Good on you for making it through your first year of "firsts". It is indeed a milestone.

I'm quite a ways down this road and anniversaries no longer upset me, but boy they did for a number of years. I would tell myself "it's just a day", and I understood it intellectually, but my heart was another matter. I came to figure out that for me it's also sensory. Like, I notice the sounds, smells, light and shadows, are changing and if I get melancholy for no other reason I know it's because it's October and Bradley died in the Fall. I was never a huge fan of Fall anyhow, but...
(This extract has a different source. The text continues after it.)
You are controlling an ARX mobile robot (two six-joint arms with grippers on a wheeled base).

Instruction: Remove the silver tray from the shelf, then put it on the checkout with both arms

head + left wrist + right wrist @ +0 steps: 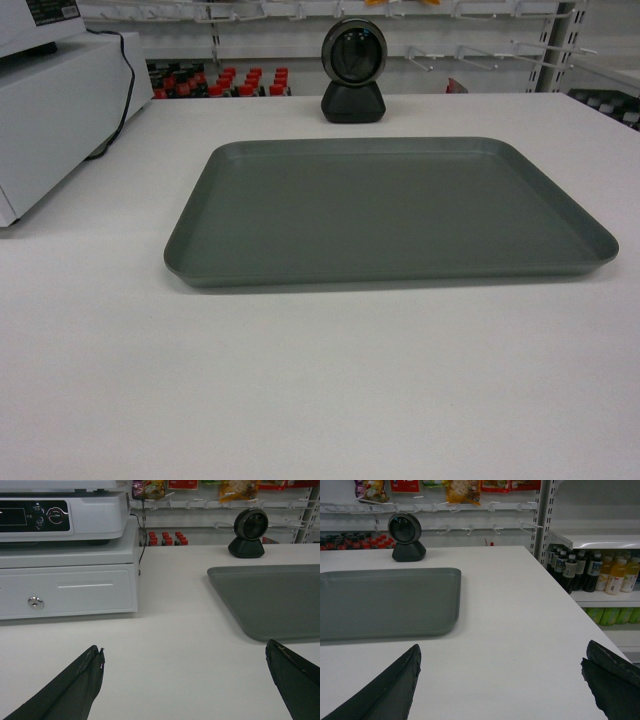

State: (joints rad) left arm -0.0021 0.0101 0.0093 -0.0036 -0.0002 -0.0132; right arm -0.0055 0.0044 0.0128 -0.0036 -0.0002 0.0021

It has mellowed so much though.

Sanmora,  It does get easier to deal with special days as they repeat each year. I am finishing my 3 year of grief and this year was not nearly as bad as the first two. Like Celestia, certain months do bring us challenges, though, I am going into my July to September swing right now...July is my husband's birthday, August is our anniversary month, and his  death occured in September. But I am preparing myself for it and am ready to move through it without much dispair. I will check out your blog later tonight. Wishing you a better second year of special days. Take care!  Tiffany

Hi Sanmora-

I just read your post- thanks for sharing that bit of history- I definitely could have used those weepers the first few years, and echoing Suzanne and Lovie, it does get better with time, though your heart (and body) will always remember...

Sending you prayers of strength. love, and comfort during this tender time...<3

I just got past the first year anniversary in May. G died suddenly two weeks after his 53rd birthday, so I had to get through his birthday first. I didn’t make any plans, just took off from work and that afternoon his sister called and said why don’t we go to dinner at Rossi’s, one of G’s favorite places. We got a group that could go on short notice and it was actually really good to be doing something that he would have liked to do on his birthday, and we all toasted him and it was like he was there. So it gave me an idea of something to plan for his anniversary date.

G was a big bird watcher, and there is a hawk watch park near home that we used to go to, so I got his family and my kids to take off work that day and meet there for a hike and a picnic. It was a beautiful day and we all met up and walked out to the observation platform in the side of a hill that looks out over a hawk migration route. Any time I have ever been there I’ve only seen tiny black specs in the sky, and I warned them all that we probably wouldn’t see much. So we looked and looked and only saw some very far-off birds or some buzzards here and there. We hiked down the trail and had a lovely picnic near a stream and waterfall, with the younger children playing in the water. We all told his favorite stupid jokes and stories and it was really nice. We hiked back up the trail and took one more chance of seeing something from the platform. Nope, just tiny specs here and there. Then as we were all standing in a line at the railing, a Red-Tailed Hawk came swooping down and flew in a straight line past us not more than 100 feet away. He circled one time in the air and gave a screech and flew off. We were stunned.

A few days later one of his sisters had a dream that we were looking at pictures we took that day and G was in all of them.

I really recommend doing something that your loved one would have liked to do as a way of celebrating their memory and keeping them with us.